In case you missed it, I am moving! And it is hard! Change is hard for me in general as I think it is with many, and my housing has not been a change I’ve had to endure for over 6 years! This makes it way harder!
Though in this time, I am reminded to cling to the only constant, unchanging source of strength — the Lord. Maybe this is just another way the Lord is wanting my full dependence on Him rather than finding too much favor in any worldly possession.
However, I can’t not share all my sentiments for this sweet home I called my own for a season. So here are my reflections from the last couple of days at 806:
“It’s just a house”.
Well true—but as I sit here on my last night in this house, I can’t help but give a glimpse into why this move is hard and this house is so special to me.
My sweet ode to 806.
Houses are not just homes. They are made homes.
They are blessings from God entrusted to us for stewardship as a way to love well and bring people together.
For over 6 years now, many different roommates and I have made this house a home. We aimed for a home with encouragement, joy, and love honing transparency and grace with one another lifting each other up in the faith.
When I moved into 806, I was still just a mere senior in college. This house was my home through graduation and learning how to adult. It is not an easy transition into adulthood as you are met with more responsibility than you even realize you have to have. First job, bills, and navigating life as an expected “responsible” adult.
There were many seasons of ups and downs, seasons of doubt, seasons of cheer, seasons of change, etc.
But it was always this home to come back to.
When I moved in over 6 years ago, the plan was to live with one of my lifelong very best friends, who was moving back to Nashville after she graduated Auburn (which in and of itself was BALLER cause she and I had never lived together but went through about every other season of life together up until that point!).

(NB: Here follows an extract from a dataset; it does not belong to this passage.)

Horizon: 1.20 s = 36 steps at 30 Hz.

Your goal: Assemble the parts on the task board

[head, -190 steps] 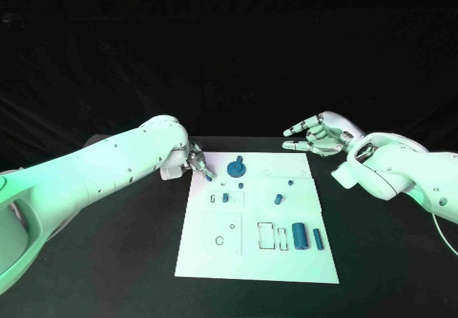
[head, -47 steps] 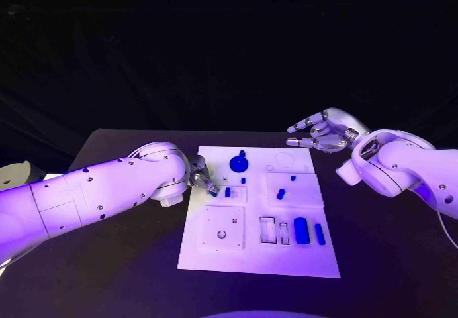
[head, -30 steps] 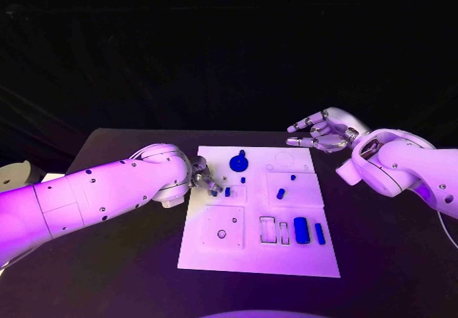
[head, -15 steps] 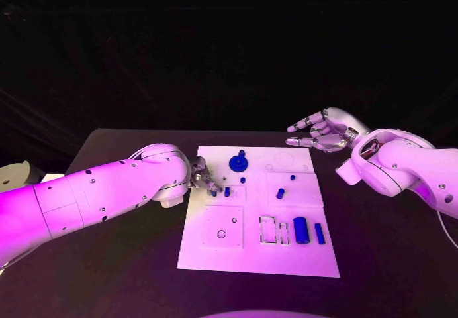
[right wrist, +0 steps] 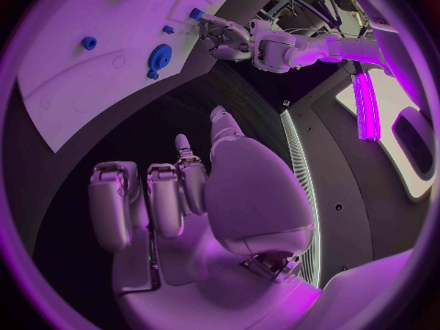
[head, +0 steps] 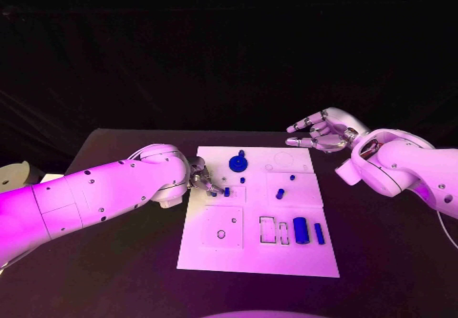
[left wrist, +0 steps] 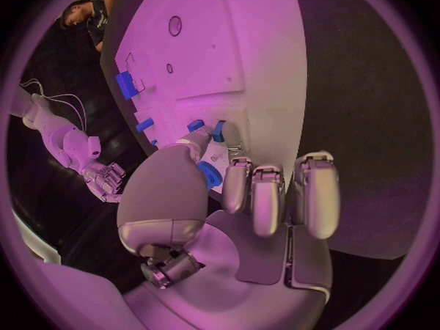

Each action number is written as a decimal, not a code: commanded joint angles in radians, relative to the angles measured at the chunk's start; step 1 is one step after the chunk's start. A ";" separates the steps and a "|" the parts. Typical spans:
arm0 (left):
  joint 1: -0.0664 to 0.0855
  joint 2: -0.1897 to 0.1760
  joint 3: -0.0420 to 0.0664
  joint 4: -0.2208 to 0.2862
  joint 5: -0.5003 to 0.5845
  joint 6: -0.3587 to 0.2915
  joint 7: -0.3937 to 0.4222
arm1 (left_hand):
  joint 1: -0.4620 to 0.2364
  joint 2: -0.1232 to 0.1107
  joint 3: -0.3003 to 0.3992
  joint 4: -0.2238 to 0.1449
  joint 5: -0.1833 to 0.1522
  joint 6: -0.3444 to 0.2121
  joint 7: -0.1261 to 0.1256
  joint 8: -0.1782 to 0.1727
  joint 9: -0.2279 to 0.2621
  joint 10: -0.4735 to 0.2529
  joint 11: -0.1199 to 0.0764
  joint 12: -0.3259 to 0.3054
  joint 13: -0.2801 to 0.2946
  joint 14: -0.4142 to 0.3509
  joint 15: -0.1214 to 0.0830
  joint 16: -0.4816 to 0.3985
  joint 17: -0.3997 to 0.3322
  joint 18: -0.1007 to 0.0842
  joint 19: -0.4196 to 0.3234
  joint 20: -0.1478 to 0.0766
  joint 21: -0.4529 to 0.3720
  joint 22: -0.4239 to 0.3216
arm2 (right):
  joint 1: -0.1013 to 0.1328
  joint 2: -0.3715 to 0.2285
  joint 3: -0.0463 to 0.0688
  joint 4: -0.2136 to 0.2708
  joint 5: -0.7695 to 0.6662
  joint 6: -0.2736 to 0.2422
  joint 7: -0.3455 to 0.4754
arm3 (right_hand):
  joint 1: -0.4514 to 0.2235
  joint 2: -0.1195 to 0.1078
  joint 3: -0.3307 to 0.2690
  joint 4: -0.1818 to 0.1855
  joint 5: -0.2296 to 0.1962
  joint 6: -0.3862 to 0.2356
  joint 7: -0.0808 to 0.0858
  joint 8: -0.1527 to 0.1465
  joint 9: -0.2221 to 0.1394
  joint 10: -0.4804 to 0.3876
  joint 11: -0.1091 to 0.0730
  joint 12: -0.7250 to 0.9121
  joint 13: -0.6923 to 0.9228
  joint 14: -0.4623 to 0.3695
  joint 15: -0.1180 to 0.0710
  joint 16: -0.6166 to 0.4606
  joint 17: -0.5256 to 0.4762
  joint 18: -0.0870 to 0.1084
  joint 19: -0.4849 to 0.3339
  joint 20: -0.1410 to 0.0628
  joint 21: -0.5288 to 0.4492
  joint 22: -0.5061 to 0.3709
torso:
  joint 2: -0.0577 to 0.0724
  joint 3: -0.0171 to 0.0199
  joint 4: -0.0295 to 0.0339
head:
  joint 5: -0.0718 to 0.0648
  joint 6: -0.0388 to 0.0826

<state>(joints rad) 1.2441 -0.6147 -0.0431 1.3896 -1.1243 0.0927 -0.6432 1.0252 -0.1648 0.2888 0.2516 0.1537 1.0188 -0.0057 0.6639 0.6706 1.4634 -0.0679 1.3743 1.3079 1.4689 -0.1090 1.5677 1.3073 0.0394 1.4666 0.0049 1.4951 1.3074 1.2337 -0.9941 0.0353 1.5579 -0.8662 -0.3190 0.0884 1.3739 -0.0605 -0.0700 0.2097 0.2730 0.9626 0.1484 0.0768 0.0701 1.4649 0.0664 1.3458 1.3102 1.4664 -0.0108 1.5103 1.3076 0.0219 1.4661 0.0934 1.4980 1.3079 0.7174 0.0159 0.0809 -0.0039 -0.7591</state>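
Item: task board (head: 257, 255), white, lay flat mid-tabletop (head: 124, 278).

Left hand (head: 202, 177): recorded at the board's left edge, far half. A small blue part (left wrist: 208, 174) was pinched between the fingers (left wrist: 237, 185), the rest curled alongside. A small upright blue peg (head: 226, 191) stood on the board just beside the fingertips, toward the board's centre.

Right hand (head: 320, 132): held above the far right corner, well apart from the parts, fingers spread and loosely curved, nothing held.

Other parts: blue gear (head: 237, 163), large cylinder (head: 300, 229).

Judgement: the left hand was nearer; seating the pinched part was its step.
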 commanded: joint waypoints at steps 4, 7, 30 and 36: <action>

I had another good friend in nursing school who needed a place to live, and my best friend knew of two other friends to give us a full house of 5.
The 806 OGs, the 806 chicks, and man, was it sweet!
What some of you may not know is that this house has been in my family since my grandfather bought it for him and his family (my mother and her siblings) back in 1960s. My mom grew up here. Then her and her siblings have always owned it, and it has been the home to many different renters. I actually lived here while in 3rd grade while our current house was remodeled.
SO here’s the why behind my sentiments —- This house I was working to make a home was amongst walls of roots I did not sow—the Godly, optimistic house I hoped to make a home had once had that same ambiance in the walls before me.
There have been many of friends in and out as my roommates (for a few years being my cousin, whose mom also owns the house, and she is literally like my sister who knows me inside and out!) since originally moving in, but it stayed a home with roots that ran deep, stayed steady for many new coats of “paint” in new people and new memories, and always reminded me of where I came from – the hardworking, selfless, loving, God-filled values centered on God and family.
A truth from scripture my dad always shares, “We drink from wells we did not dig, we sit in the shade of trees we did not plant, and we build on foundations we did not lay” – Deuteronomy 6:11.
I lived among walls I did not paint, and I added my own coats of “paint” but with the same values as the ones before me. This made for a very special home. My home for over 6 years. Now, this home will become a blessing to another.
Here’s to new beginnings, and making my new house a home. There are more seeds to be planted.
But may this house– sweet 806– continue to be a house which honors the Lord and brings heaven to earth. It has certainly been my slice of Heaven.
Thank you Jesus for 806. And thank you to my mom and her siblings for the many years they allowed me to steward this house by the ways they taught me.
What a house. What great memories. My sweet 806.